**WORK INSTRUCTIONS**
Restrict the output to the lines below starting at the one that contains "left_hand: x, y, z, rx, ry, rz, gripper" and ending at the one that contains "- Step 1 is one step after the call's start", and restate them word for word, both ends included.

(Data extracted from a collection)
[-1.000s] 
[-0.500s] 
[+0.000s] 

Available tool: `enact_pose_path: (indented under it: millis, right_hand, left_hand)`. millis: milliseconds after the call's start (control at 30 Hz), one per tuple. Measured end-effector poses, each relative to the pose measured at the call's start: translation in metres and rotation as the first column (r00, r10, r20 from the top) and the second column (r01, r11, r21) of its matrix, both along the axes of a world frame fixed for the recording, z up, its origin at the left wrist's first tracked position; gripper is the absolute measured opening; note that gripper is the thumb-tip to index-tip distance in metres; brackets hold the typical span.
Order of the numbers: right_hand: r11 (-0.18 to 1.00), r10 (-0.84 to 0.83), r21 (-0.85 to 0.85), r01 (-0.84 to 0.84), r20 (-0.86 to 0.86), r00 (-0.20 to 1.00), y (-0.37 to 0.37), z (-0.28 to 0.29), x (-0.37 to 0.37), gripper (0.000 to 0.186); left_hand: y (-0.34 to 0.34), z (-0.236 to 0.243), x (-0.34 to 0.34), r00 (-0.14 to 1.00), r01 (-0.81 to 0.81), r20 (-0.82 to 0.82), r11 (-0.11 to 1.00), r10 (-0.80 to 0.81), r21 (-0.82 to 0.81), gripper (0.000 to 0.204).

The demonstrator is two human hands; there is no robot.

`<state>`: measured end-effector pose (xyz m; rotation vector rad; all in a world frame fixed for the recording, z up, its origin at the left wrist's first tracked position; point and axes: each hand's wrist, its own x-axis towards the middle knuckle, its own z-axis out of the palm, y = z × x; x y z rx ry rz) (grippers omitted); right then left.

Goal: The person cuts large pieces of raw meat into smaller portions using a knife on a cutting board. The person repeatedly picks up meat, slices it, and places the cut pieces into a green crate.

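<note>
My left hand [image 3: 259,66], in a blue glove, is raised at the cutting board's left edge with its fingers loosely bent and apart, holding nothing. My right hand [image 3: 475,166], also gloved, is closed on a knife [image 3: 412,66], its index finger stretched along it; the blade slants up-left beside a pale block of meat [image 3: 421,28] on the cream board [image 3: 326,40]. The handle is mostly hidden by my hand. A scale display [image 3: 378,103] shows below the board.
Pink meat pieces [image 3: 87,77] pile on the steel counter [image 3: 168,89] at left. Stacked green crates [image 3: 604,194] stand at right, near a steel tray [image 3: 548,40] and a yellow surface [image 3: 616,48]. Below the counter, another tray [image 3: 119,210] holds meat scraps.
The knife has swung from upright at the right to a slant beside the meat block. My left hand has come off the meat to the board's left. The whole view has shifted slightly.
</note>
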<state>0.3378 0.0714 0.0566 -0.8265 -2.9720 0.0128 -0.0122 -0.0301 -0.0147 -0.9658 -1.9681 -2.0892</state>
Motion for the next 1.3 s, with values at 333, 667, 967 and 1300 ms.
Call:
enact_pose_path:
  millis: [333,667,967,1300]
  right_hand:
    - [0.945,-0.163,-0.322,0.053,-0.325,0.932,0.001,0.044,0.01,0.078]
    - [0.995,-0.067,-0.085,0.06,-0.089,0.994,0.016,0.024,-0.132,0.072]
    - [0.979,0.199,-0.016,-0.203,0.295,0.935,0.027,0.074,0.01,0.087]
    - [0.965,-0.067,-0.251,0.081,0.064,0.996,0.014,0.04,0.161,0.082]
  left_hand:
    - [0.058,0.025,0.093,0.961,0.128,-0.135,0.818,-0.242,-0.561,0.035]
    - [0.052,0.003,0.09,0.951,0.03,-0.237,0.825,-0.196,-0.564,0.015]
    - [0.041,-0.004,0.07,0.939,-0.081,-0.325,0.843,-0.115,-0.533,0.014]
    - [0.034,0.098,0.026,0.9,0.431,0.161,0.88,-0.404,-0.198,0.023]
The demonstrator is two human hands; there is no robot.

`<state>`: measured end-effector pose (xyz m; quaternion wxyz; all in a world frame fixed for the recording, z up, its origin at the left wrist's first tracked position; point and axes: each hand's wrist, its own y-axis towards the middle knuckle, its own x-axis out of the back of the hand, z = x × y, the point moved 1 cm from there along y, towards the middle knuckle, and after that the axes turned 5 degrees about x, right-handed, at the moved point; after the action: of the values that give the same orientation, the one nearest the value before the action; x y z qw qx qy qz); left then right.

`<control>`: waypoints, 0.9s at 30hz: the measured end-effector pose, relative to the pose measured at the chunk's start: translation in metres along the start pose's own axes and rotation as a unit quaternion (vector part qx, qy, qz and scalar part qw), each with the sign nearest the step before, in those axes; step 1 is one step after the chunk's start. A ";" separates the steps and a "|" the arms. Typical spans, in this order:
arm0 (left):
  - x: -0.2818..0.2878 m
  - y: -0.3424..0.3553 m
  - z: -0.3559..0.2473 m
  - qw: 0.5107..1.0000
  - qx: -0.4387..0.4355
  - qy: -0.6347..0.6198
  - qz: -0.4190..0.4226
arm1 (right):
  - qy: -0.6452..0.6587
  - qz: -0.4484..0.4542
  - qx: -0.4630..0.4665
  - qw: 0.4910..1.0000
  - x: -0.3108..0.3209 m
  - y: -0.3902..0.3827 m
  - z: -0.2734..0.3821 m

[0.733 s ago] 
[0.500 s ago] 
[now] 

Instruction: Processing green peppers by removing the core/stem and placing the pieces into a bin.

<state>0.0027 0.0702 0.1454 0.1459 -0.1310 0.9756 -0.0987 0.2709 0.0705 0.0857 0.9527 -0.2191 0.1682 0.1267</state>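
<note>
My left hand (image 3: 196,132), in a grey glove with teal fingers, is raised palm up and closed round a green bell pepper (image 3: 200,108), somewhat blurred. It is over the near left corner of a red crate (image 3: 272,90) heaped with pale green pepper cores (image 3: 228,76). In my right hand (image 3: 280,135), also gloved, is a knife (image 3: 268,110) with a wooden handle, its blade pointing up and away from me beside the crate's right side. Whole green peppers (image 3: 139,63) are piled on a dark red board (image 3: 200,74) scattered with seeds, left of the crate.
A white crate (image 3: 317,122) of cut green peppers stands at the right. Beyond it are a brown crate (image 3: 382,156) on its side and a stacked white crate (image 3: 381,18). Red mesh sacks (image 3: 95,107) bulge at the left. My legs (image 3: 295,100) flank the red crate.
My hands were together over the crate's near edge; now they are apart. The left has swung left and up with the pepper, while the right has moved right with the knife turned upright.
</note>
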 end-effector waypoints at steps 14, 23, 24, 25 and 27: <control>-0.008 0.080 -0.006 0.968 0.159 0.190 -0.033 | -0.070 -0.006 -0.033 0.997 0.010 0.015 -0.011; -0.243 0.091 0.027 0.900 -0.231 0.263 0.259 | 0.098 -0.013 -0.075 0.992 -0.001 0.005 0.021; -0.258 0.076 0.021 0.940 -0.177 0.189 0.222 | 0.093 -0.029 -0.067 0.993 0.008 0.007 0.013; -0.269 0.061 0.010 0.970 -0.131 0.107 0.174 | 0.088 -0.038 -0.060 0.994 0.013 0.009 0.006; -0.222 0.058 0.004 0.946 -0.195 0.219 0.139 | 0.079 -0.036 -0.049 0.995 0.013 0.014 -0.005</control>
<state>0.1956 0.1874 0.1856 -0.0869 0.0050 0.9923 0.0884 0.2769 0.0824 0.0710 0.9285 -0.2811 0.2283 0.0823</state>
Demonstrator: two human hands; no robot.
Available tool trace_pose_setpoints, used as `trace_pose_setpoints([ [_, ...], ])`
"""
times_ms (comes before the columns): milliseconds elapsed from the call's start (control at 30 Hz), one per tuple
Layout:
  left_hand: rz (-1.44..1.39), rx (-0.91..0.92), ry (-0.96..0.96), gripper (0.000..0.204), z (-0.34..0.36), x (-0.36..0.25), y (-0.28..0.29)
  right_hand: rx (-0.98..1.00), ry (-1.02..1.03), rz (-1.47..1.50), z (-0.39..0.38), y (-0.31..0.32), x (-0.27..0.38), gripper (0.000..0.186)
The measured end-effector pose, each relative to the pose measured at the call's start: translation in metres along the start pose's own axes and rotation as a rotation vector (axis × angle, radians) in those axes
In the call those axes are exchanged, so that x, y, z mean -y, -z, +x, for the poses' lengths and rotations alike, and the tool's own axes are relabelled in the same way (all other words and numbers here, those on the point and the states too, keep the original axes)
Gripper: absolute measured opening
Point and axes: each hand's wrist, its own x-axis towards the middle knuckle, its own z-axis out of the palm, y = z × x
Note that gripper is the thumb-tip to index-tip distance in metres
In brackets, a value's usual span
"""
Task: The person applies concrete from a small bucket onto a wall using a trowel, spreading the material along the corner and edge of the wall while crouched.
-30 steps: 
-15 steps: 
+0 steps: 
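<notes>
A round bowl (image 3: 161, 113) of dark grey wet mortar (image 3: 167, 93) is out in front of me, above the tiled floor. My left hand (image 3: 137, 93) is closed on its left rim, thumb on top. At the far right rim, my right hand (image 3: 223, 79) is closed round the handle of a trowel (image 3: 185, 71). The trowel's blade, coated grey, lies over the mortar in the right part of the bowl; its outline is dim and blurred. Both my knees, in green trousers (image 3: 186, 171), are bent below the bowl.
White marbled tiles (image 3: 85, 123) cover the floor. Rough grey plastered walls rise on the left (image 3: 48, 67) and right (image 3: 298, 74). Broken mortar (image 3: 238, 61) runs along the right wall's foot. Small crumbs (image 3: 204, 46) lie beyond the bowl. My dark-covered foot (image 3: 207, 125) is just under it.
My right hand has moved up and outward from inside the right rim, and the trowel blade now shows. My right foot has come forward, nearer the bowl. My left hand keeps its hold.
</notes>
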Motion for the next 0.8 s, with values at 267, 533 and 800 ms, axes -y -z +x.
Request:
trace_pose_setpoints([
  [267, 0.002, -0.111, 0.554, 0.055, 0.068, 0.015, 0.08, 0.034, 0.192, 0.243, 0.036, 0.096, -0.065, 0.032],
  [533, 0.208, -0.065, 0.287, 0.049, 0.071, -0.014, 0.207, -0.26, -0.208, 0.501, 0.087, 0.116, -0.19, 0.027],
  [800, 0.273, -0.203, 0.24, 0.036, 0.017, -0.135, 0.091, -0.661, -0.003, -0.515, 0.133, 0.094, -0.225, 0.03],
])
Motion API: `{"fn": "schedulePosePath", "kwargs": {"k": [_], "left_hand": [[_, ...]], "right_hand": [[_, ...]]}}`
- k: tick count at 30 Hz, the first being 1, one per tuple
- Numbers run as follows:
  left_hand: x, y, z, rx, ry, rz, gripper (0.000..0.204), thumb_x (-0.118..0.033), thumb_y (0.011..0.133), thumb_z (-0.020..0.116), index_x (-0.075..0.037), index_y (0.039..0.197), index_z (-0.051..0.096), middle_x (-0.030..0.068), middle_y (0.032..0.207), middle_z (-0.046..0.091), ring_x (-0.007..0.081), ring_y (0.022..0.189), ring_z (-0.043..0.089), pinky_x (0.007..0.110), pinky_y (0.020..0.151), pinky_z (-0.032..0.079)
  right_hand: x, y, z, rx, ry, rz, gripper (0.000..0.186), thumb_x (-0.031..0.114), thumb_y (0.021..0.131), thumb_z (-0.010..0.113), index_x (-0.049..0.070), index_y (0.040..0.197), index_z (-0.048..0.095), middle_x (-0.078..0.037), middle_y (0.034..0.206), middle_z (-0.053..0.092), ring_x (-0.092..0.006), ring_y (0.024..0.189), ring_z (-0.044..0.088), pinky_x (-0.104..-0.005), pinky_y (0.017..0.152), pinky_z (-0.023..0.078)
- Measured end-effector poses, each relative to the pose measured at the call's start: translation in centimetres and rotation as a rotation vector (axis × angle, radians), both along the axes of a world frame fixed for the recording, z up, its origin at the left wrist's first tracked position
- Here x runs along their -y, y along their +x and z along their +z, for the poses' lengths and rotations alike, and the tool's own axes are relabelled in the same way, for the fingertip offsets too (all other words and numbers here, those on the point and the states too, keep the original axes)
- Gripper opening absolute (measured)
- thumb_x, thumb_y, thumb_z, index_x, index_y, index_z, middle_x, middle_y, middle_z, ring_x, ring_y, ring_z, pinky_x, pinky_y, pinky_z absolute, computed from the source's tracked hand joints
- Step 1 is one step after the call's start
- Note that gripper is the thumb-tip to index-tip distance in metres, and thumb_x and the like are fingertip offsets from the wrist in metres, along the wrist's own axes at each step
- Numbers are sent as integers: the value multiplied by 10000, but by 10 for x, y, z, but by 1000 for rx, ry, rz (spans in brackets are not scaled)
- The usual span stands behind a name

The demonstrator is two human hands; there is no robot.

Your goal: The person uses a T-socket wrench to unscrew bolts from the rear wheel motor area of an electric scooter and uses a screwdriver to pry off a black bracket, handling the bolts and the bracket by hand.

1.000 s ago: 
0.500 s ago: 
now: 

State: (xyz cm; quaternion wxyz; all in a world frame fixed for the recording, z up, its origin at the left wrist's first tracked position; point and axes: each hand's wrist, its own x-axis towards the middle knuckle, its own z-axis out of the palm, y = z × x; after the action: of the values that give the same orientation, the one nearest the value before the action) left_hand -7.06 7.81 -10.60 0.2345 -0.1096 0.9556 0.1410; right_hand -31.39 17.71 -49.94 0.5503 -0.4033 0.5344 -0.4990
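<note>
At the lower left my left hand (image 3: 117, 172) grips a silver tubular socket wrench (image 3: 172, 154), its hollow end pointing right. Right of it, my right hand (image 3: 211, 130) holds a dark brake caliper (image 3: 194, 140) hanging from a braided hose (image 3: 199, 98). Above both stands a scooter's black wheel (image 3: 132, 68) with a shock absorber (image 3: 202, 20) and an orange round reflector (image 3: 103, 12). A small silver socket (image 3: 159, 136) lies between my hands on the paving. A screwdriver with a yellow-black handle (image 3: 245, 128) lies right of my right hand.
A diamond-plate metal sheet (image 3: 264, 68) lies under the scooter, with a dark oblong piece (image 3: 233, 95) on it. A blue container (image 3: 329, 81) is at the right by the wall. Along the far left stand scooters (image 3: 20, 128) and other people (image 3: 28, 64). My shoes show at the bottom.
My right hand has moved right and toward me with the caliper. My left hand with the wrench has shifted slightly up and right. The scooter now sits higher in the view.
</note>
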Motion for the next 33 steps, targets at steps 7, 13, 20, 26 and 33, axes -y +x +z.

**RESPONSE**
  left_hand: x, y, z, rx, ry, rz, gripper (0.000..0.204), thumb_x (-0.118..0.033), thumb_y (0.011..0.133), thumb_z (-0.020..0.116), index_x (-0.075..0.037), index_y (0.039..0.197), index_z (-0.051..0.096), middle_x (-0.030..0.068), middle_y (0.032..0.207), middle_z (-0.046..0.091), ring_x (-0.007..0.081), ring_y (0.022..0.189), ring_z (-0.043..0.089), pinky_x (0.007..0.110), pinky_y (0.020..0.151), pinky_z (-0.032..0.079)
  right_hand: x, y, z, rx, ry, rz, gripper (0.000..0.186), thumb_x (-0.031..0.114), thumb_y (0.021..0.131), thumb_z (-0.010..0.113), index_x (-0.049..0.070), index_y (0.040..0.197), index_z (-0.048..0.095), middle_x (-0.078..0.037), middle_y (0.034..0.206), middle_z (-0.053..0.092), ring_x (-0.092..0.006), ring_y (0.024..0.189), ring_z (-0.044..0.088), pinky_x (-0.104..-0.005), pinky_y (0.017..0.152), pinky_z (-0.023..0.078)
- Measured end-effector poses, each relative to the pose measured at the call's start: translation in centimetres and rotation as a rotation vector (axis × angle, radians), both along the axes of a world frame fixed for the recording, z up, its origin at the left wrist's first tracked position
- Here x runs along their -y, y along their +x and z along their +z, for the poses' lengths and rotations alike, and the tool's own axes are relabelled in the same way, for the fingertip offsets too (all other words and numbers here, those on the point and the states too, keep the original axes)
- Gripper opening absolute (measured)
- thumb_x, thumb_y, thumb_z, index_x, index_y, index_z, middle_x, middle_y, middle_z, ring_x, ring_y, ring_z, pinky_x, pinky_y, pinky_z absolute, computed from the source's tracked hand joints
- Step 1 is one step after the call's start

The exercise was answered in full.